The Social network n'est pas que le dernier exemple en date des noces fécondes entre Hollywood et les créateurs de l'âge d'or des séries télé. Si Aaron Sorkin s'est fait connaître du grand public en signant À la maison blanche pour NBC, il a fait ses armes en tant qu'auteur dramatique sur les planches de Broadway. Il n'a que 28 ans au moment de la création de sa première pièce, Des hommes d'honneurs, saluée unanimement par la critique et dont il signera l'adaptation cinématographique réalisée par Rob Reiner.
Comme tous les grands auteurs anglo-saxons, Aaron Sorkin s'intéresse avant tout aux histoires qu'il raconte et aux enjeux que celles-ci véhiculent, autant qu'à la parole, pourtant vertigineuse, des personnages. À la maison blanche, sa deuxième série après l'inédite Sports night, lui donne toute latitude pour exercer son don de dialoguiste et son goût : en créant une fiction où un Président américain et son administration doivent traverser, grosso modo, les événements qui arrivent réellement à George W. Bush, ses conseillers et ses secrétaires d'état, Sorkin invente une uchronie au long cours, mettant en perspective l'Histoire américaine contemporaine avec le quotidien de la pratique politique et les embarras privés de ses personnages.

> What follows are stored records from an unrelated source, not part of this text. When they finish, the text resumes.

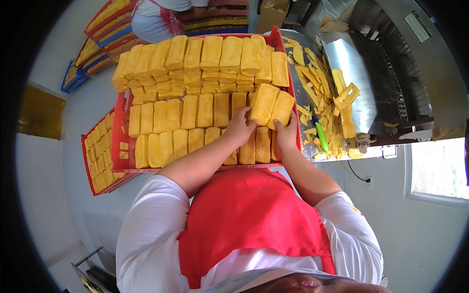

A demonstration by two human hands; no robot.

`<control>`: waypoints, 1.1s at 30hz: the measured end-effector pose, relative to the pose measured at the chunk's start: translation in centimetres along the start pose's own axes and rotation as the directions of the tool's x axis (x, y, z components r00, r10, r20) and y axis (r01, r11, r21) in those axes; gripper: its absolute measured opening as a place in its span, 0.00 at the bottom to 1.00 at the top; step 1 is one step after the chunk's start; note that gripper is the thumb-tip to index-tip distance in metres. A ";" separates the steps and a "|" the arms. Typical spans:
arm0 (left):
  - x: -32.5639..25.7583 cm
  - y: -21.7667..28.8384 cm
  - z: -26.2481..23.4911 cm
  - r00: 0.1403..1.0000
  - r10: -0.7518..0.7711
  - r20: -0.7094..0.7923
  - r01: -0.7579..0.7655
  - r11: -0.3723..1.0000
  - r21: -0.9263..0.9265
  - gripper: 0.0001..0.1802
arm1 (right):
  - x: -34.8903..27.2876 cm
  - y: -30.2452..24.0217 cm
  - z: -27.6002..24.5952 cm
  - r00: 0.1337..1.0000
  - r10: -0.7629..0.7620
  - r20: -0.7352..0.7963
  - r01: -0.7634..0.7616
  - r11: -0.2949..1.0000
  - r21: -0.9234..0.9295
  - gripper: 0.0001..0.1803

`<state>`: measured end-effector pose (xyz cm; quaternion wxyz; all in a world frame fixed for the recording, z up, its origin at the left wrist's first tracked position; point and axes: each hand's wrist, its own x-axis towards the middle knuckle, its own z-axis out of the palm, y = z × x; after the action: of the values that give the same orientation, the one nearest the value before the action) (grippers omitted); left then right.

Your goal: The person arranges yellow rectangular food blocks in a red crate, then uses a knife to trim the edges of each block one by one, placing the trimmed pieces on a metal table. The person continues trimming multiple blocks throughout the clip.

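Between my two hands is a pair of yellow loaf-shaped blocks (271, 105), side by side and touching, held above the right part of a red crate (117, 146). My left hand (240, 128) grips the pair at its left and near edge. At the right and near edge, my right hand (287, 132) closes around it, thumb on the near end. Beneath them, rows of similar yellow blocks (161, 117) stand packed in the crate. Along its far side more blocks (200, 53) are stacked higher. My hands partly hide the blocks below them.
Right of the crate, a metal table (312, 44) bears yellow scraps (317, 83) and a green-handled knife (321, 134), beside a metal machine (391, 73). Another filled red crate (100, 151) sits lower left. Stacked trays (110, 24) and a person (156, 22) are at the far side.
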<state>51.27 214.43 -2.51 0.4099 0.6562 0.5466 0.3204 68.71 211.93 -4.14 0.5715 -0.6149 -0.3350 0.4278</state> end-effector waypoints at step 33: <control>12.1 4.8 -5.7 0.896 0.430 0.109 -0.403 0.684 0.608 0.26 | 14.7 -7.1 4.9 0.922 -0.303 0.240 0.376 0.567 -0.733 0.49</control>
<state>50.85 227.07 4.03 0.0779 0.8530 0.4656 0.2225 70.87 228.10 0.92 0.3122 -0.7030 -0.6204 0.1530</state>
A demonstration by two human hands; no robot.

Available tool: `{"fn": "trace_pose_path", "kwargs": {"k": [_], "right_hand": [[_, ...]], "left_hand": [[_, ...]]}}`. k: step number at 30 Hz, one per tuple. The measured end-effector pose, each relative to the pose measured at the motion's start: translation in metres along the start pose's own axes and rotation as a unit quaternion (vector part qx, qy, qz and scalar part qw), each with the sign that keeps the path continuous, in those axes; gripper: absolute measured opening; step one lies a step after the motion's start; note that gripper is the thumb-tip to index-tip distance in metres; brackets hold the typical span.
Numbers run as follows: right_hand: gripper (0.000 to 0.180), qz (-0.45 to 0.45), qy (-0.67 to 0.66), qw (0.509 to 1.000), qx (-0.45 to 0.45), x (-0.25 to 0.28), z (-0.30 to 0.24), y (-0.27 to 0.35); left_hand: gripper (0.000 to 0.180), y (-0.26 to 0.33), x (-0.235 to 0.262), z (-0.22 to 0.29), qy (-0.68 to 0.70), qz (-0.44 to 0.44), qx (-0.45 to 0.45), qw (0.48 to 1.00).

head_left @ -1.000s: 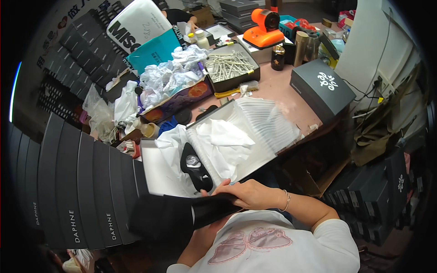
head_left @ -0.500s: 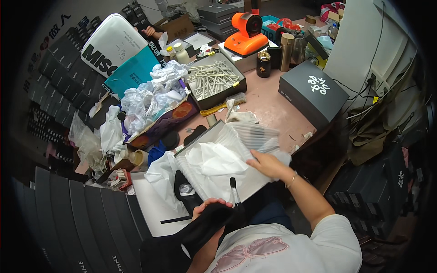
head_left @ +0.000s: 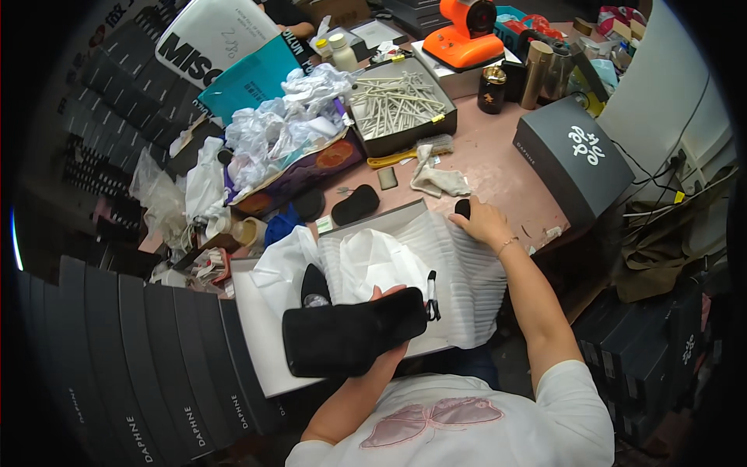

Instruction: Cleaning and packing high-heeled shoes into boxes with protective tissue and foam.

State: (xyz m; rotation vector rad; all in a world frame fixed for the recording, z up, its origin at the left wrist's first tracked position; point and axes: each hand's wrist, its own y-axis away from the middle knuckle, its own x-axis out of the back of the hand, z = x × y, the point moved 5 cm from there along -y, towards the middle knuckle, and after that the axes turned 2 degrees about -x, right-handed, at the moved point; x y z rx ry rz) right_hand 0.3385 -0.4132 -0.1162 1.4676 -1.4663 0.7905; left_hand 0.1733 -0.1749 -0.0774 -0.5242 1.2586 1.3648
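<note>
I note the left hand [head_left: 387,323] with its fingers clenched around a black suede boot [head_left: 350,338], which it holds lying on its side, above the near edge of an open white shoe box [head_left: 264,350]. A second black shoe [head_left: 314,285] sits inside that box, partly under crumpled white tissue paper [head_left: 373,261]. A small black tag or pull [head_left: 431,296] hangs at the right end of the held boot. The right hand [head_left: 486,222] is stretched forward to the far edge of the ribbed white wrapping sheet [head_left: 467,272], palm down, fingers curled onto a small dark object [head_left: 463,207] that rests on the pink surface [head_left: 498,156]; I cannot tell whether the fingers grip it or merely press on it. A bracelet shows at that wrist. Beyond the hand lie a crumpled beige cloth [head_left: 436,179], a black insole-shaped pad [head_left: 355,205], and a dark tray [head_left: 401,109] of pale sticks. A grey lidded shoe box [head_left: 568,159] stands to the right of the hand, near it but apart. An orange tape dispenser [head_left: 467,31] sits at the far end of the surface. A cardboard box heaped with crumpled white paper [head_left: 288,128] lies to the left. Stacks of dark shoe boxes [head_left: 132,366] line my left side.
</note>
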Motion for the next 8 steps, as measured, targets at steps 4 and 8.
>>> {"fn": "trace_pose_path", "kwargs": {"k": [4,8], "right_hand": [[0.055,0.013,-0.065,0.997,-0.038,-0.030,0.012,-0.025],[0.041,0.328,-0.366,0.871,-0.011,0.007,0.059,-0.031]], "left_hand": [[0.044,0.005,0.024,-0.009,0.086,0.043,-0.006,0.995],[0.040,0.018,0.042,-0.010,0.080,0.122,-0.011,0.989]]}}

Après l'échec de sa troisième série (Studio 60 on the sunset strip, sur les déboires d'un show télé satirique), le cinéma lui tend les bras. Il écrit alors l'excellent La Guerre selon Charlie Wilson (réalisé par Mike Nichols), prolongement à peine voilé d'À la maison blanche. On y voit un député jouisseur et sans réelle vision politique s'offrir un coup de pub en finançant la résistance afghane contre l'envahisseur soviétique. Le film, brillant, passe avec une légèreté inouïe de la grande Histoire à la comédie pure et simple, inventant une sorte de vaudeville politique aux conséquences géostratégiques capitales (mais hors champ).
C'est là tout le talent de Sorkin, qu'on retrouve dans The Social network : dans ces conversations sans fin, qu'elles soient futiles ou techniques, se joue en filigrane l'avenir du monde.